Percebam que, nós, enquanto sociedade, estamos nos tornando cada vez mais parecidos com os autistas. O que é muito bom. Cowen faz uma radical reinterpretação do que é ser autista, tratando a questão não como uma desordem mental, mas mostrando as muitas forças cognitivas dessas pessoas. Nem todos se beneficiam desse ambiente de fácil acesso e de grande quantidade de informação, diz o economista, mas muitos sim, e isso deve ser celebrado. Neste momento, ele cita como personagens como traços autistas influenciaram no nosso comportamento social, psicológico e econômico ao longo dos últimos anos. Steve Jobs, criador da empresa Apple e responsável pelo desenvolvimento de itens como o IPOD, que mudou a forma de se ouvir música e o indispensável Smatphone; Bill Gates da Microsoft e o onipresente Windows; e Bram Cohen criador do protocolo BitTorrent que mudou a forma de armazenamento de conteúdo. Todos apresentados com uma característica em comum: a Síndrome de Asperger.

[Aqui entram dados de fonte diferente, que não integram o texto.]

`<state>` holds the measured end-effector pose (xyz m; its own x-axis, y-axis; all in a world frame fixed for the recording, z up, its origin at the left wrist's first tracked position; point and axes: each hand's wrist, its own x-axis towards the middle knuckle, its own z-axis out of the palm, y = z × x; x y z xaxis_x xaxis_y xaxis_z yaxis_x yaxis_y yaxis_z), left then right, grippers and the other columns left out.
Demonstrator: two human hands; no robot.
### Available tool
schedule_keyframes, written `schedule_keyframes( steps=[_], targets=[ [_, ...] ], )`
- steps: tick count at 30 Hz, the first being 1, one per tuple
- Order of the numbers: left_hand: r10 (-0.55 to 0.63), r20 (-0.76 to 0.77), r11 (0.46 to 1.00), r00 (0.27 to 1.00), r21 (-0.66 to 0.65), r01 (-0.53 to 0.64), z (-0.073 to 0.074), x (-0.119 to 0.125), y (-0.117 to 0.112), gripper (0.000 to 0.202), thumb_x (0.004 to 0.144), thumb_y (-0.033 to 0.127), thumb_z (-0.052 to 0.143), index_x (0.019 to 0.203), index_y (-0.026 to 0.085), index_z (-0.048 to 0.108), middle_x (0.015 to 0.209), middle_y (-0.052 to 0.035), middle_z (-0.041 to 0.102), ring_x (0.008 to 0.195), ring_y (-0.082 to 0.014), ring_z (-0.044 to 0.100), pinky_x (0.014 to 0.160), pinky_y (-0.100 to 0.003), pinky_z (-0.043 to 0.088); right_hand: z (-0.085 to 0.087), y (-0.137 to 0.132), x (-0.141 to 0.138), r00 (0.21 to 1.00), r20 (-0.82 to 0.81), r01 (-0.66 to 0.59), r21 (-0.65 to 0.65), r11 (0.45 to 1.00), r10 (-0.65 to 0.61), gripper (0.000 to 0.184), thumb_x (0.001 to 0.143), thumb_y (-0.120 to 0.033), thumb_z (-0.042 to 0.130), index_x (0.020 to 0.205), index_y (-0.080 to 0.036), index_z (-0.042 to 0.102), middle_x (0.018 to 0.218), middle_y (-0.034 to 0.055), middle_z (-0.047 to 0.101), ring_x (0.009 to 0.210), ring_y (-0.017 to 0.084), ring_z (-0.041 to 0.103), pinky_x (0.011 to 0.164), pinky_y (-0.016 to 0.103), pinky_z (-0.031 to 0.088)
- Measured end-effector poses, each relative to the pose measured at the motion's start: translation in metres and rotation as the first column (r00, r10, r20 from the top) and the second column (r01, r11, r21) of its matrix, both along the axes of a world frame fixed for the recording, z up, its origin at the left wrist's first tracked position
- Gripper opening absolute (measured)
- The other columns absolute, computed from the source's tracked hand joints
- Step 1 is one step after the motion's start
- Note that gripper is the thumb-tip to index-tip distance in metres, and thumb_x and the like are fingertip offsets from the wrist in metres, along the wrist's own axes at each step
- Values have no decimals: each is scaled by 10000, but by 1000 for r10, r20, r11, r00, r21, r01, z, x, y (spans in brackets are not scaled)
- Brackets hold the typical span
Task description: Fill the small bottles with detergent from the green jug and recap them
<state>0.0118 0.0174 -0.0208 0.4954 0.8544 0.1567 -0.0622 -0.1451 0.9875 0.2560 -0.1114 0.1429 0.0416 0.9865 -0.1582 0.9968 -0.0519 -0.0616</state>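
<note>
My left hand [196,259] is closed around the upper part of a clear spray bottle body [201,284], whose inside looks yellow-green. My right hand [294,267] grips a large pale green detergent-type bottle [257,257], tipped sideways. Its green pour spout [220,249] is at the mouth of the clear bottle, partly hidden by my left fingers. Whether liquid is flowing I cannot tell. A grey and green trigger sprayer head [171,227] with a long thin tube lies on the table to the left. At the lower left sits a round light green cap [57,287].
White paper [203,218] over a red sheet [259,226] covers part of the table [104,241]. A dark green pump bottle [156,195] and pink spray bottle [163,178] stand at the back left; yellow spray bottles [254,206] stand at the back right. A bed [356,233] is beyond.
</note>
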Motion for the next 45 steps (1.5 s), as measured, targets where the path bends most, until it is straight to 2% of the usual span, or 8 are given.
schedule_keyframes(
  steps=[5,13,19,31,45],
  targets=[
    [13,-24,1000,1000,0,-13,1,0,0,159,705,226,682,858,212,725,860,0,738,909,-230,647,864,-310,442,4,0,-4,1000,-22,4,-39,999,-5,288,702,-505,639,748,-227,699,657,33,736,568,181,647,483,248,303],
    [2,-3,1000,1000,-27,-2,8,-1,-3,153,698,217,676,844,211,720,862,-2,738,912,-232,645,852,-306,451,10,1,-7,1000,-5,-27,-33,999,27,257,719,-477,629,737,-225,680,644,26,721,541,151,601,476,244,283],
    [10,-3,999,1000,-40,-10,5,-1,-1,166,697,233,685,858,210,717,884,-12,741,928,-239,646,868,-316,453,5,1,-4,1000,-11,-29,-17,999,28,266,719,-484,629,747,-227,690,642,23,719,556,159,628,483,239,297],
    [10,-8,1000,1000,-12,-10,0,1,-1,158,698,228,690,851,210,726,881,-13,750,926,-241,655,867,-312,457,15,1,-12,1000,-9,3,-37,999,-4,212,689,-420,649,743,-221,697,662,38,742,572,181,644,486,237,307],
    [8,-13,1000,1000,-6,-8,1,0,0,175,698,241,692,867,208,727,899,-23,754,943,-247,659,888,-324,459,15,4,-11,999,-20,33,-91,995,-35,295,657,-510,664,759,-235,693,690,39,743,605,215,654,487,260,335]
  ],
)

A cada ano os especialistas nos ensinam mais sobre as capacidades cognitivas do espectro autista. E a cada ano, como já fora dito, nós nos parecemos mais com autistas. De modo que, não é de se admirar que novas abordagens, instituições de acolhimento, legislações, entre outras normas, tenham surgido nos últimos tempos visando à ideia de inclusão social desses extraordinários indivíduos. Mas, que tipo de inclusão? Um questionamento que deverá ser feito por (e para) pais, parentes, amigos, empresas e, principalmente, ao Estado e Mercado.

Adam Smith, com a “A Riqueza das Nações”, transformou a maneira como boa parte do mundo passou a pensar a economia moderna. “Crie sua própria economia” é uma espécie de manifesto da revolução industrial deste século — a era da informação. Ele evidencia o poder que cada indivíduo tem de planejar e controlar sua própria vida, independentemente de as forças econômicas estarem do seu lado ou não, ou mesmo diante daquilo que nos aparenta uma fraqueza, o livro mostra que podemos criar a nossa própria economia e ter uma vida mais interessante, plena e feliz. Sendo autistas ou não.